Only one stretch of the data below is wanted: the lines starting at the one with "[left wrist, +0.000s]" and ending at the one with "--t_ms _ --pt", both included, given again exactly.

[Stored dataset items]
______________________________
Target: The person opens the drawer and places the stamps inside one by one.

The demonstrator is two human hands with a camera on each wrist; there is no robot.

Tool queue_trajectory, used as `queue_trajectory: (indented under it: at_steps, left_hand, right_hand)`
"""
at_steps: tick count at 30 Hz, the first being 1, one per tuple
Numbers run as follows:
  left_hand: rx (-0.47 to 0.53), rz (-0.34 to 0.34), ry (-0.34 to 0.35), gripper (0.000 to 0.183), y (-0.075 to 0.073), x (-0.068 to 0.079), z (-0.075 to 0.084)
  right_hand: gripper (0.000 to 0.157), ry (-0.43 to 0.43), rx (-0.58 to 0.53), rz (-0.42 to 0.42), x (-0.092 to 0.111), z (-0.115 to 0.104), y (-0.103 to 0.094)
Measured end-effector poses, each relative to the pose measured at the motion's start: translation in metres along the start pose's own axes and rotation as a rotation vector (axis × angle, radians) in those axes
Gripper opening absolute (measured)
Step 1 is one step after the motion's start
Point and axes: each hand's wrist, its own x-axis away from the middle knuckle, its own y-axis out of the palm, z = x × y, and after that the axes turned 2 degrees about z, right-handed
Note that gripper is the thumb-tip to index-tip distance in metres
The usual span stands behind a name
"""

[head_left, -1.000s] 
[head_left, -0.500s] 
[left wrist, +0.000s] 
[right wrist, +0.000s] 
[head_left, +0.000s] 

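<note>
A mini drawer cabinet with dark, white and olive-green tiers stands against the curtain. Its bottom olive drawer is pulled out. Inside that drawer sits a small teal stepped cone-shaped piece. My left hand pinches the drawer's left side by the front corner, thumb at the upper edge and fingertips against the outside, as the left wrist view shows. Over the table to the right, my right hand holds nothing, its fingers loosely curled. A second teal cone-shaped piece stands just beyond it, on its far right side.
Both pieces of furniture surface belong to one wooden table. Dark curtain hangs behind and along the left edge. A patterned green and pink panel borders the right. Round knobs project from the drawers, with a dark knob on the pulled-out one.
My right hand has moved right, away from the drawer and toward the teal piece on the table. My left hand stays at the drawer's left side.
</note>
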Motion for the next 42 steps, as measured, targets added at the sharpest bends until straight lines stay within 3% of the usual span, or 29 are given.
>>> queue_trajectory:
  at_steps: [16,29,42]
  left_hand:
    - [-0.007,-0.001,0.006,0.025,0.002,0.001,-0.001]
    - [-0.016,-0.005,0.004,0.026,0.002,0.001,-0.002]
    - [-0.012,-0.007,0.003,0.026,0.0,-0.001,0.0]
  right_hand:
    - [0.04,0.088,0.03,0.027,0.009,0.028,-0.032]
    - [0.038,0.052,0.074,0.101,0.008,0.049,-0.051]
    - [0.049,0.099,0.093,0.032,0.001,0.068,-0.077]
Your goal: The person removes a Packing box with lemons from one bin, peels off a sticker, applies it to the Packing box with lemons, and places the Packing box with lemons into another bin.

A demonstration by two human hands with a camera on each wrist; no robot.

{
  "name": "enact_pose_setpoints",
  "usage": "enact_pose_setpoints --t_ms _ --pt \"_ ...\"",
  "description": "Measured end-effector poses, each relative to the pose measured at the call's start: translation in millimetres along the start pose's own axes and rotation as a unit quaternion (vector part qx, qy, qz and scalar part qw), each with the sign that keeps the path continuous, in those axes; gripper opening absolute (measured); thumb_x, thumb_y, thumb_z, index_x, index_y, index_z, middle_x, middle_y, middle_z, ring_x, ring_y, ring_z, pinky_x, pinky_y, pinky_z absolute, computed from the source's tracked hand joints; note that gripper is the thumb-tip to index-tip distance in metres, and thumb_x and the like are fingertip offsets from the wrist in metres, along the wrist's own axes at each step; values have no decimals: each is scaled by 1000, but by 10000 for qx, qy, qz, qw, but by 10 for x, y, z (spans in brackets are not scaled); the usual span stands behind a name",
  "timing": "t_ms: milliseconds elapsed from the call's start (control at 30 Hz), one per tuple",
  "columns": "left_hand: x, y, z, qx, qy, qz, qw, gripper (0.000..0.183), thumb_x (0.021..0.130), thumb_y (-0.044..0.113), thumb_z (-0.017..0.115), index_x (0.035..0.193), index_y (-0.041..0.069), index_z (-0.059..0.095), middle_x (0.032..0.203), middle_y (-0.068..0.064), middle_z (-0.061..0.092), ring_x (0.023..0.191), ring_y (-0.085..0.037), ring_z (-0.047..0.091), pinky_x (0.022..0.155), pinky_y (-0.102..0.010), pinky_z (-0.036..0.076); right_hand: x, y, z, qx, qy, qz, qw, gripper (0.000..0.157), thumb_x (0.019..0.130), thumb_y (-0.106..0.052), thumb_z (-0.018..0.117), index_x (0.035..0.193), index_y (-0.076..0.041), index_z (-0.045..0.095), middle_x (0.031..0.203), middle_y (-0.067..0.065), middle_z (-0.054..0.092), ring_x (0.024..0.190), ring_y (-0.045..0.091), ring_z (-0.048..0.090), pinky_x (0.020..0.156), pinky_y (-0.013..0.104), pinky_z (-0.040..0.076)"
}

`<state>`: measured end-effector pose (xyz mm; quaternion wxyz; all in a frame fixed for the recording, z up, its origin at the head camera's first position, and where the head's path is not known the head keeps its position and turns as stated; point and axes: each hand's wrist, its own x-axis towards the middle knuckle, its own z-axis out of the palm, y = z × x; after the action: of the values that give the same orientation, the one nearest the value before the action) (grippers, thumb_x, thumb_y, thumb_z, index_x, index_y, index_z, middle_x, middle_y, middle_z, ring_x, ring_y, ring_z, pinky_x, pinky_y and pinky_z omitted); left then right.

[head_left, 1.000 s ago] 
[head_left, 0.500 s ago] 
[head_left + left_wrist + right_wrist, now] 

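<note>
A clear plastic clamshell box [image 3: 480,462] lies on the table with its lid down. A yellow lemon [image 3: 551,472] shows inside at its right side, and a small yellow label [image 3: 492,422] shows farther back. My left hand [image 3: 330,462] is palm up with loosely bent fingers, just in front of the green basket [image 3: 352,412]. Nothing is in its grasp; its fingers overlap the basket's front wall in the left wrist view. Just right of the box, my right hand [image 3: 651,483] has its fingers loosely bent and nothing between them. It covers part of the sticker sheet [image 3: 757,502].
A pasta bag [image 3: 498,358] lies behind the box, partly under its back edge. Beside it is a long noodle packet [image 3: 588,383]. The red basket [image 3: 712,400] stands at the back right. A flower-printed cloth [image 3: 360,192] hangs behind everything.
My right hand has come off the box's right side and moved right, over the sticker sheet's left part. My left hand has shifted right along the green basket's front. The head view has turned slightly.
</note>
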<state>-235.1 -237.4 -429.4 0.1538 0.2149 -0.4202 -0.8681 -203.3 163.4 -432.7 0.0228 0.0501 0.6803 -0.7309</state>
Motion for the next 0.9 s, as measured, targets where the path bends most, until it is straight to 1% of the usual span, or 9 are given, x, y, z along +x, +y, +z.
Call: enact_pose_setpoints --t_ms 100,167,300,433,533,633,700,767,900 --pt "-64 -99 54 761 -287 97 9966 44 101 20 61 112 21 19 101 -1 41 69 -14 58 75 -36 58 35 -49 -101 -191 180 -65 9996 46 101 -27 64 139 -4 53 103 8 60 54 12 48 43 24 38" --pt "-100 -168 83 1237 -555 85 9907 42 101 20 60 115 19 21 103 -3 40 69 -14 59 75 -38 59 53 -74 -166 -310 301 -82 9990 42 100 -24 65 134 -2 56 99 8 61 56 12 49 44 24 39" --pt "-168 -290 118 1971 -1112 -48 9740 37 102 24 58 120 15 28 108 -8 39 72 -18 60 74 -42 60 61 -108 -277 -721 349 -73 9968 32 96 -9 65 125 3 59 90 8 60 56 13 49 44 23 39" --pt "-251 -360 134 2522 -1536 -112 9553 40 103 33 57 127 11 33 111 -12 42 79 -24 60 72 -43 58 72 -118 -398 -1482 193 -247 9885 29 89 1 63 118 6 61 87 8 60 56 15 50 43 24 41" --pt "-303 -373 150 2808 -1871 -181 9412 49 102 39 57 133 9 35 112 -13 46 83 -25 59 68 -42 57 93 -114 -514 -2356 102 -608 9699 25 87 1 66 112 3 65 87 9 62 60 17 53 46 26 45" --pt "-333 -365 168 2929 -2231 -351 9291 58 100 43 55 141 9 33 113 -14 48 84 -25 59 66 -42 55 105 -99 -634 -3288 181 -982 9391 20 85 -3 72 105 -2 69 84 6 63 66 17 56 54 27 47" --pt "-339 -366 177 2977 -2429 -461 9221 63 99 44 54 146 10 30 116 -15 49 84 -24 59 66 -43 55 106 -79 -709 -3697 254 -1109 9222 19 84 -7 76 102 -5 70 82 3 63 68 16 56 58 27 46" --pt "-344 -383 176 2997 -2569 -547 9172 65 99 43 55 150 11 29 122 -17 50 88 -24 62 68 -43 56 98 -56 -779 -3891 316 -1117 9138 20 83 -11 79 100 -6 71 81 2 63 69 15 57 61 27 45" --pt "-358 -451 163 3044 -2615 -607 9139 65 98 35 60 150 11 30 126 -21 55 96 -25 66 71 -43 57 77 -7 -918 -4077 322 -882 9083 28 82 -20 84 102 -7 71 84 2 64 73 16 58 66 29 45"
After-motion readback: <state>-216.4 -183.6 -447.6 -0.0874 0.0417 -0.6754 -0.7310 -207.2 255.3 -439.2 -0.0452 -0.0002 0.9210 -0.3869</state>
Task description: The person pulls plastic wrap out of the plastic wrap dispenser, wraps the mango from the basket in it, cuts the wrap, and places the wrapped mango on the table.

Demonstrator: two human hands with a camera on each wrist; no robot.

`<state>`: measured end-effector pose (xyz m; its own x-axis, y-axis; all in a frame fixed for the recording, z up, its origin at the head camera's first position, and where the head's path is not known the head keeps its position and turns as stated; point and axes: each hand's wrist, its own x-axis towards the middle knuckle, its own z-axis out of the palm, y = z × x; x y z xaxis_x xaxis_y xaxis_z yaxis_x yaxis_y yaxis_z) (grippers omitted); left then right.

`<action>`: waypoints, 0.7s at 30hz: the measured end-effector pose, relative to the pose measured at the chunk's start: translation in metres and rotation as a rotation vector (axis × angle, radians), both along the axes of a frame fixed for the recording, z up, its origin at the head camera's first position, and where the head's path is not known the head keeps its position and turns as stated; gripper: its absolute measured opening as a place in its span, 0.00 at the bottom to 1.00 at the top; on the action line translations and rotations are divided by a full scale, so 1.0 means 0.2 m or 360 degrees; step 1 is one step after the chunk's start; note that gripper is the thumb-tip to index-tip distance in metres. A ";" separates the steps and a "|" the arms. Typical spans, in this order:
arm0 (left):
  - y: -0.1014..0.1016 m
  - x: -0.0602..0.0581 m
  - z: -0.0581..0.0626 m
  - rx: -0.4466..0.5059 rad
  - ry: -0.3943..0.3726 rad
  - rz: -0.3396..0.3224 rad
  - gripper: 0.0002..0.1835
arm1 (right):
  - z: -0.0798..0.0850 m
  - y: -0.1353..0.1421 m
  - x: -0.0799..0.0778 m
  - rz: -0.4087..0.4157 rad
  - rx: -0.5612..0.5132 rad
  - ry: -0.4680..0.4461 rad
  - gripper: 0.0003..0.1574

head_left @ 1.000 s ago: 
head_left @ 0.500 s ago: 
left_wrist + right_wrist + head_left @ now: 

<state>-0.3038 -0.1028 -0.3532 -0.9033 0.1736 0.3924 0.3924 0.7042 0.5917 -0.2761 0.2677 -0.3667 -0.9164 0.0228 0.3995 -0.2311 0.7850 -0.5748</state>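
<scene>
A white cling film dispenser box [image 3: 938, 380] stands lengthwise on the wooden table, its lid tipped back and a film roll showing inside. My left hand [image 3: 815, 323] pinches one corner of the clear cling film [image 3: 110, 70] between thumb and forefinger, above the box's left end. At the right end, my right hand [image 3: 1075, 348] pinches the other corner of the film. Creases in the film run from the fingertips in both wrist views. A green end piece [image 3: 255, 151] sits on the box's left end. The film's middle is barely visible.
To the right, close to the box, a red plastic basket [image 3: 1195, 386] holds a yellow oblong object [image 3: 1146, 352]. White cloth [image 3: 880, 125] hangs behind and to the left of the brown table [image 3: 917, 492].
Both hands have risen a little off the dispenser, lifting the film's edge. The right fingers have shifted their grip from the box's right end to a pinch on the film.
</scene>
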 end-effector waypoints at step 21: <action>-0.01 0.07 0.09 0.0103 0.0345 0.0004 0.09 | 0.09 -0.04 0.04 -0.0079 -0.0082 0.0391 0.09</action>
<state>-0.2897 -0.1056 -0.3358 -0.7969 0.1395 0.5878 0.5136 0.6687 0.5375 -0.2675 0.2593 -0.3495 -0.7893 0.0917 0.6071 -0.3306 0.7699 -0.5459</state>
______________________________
#### WORKED SOLUTION:
[left wrist, +0.000s] 
[right wrist, +0.000s] 
[head_left, +0.000s] 

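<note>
A mini drawer cabinet with dark, white and olive-green tiers stands against the curtain. Its bottom olive drawer is pulled out. Inside that drawer sits a small teal stepped cone-shaped piece. My left hand pinches the drawer's left side by the front corner, thumb at the upper edge and fingertips against the outside, as the left wrist view shows. Over the table to the right, my right hand holds nothing, its fingers loosely curled. A second teal cone-shaped piece stands just beyond it, on its far right side.
Both pieces of furniture surface belong to one wooden table. Dark curtain hangs behind and along the left edge. A patterned green and pink panel borders the right. Round knobs project from the drawers, with a dark knob on the pulled-out one.
My right hand has moved right, away from the drawer and toward the teal piece on the table. My left hand stays at the drawer's left side.
</note>
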Motion for the next 42 steps, as measured, targets added at the sharpest bends until straight lines stay within 3% of the usual span, or 29 are given.
>>> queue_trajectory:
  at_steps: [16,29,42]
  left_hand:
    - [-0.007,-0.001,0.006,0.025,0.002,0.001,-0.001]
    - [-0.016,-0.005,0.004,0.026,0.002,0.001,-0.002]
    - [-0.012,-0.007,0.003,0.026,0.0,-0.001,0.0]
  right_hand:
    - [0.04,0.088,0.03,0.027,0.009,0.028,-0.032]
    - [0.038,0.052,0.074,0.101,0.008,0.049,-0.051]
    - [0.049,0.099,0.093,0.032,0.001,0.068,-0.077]
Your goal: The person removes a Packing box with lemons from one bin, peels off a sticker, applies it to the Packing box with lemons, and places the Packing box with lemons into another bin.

A demonstration by two human hands with a camera on each wrist; no robot.

{
  "name": "enact_pose_setpoints",
  "usage": "enact_pose_setpoints --t_ms _ --pt \"_ ...\"",

The response to the exercise is complete.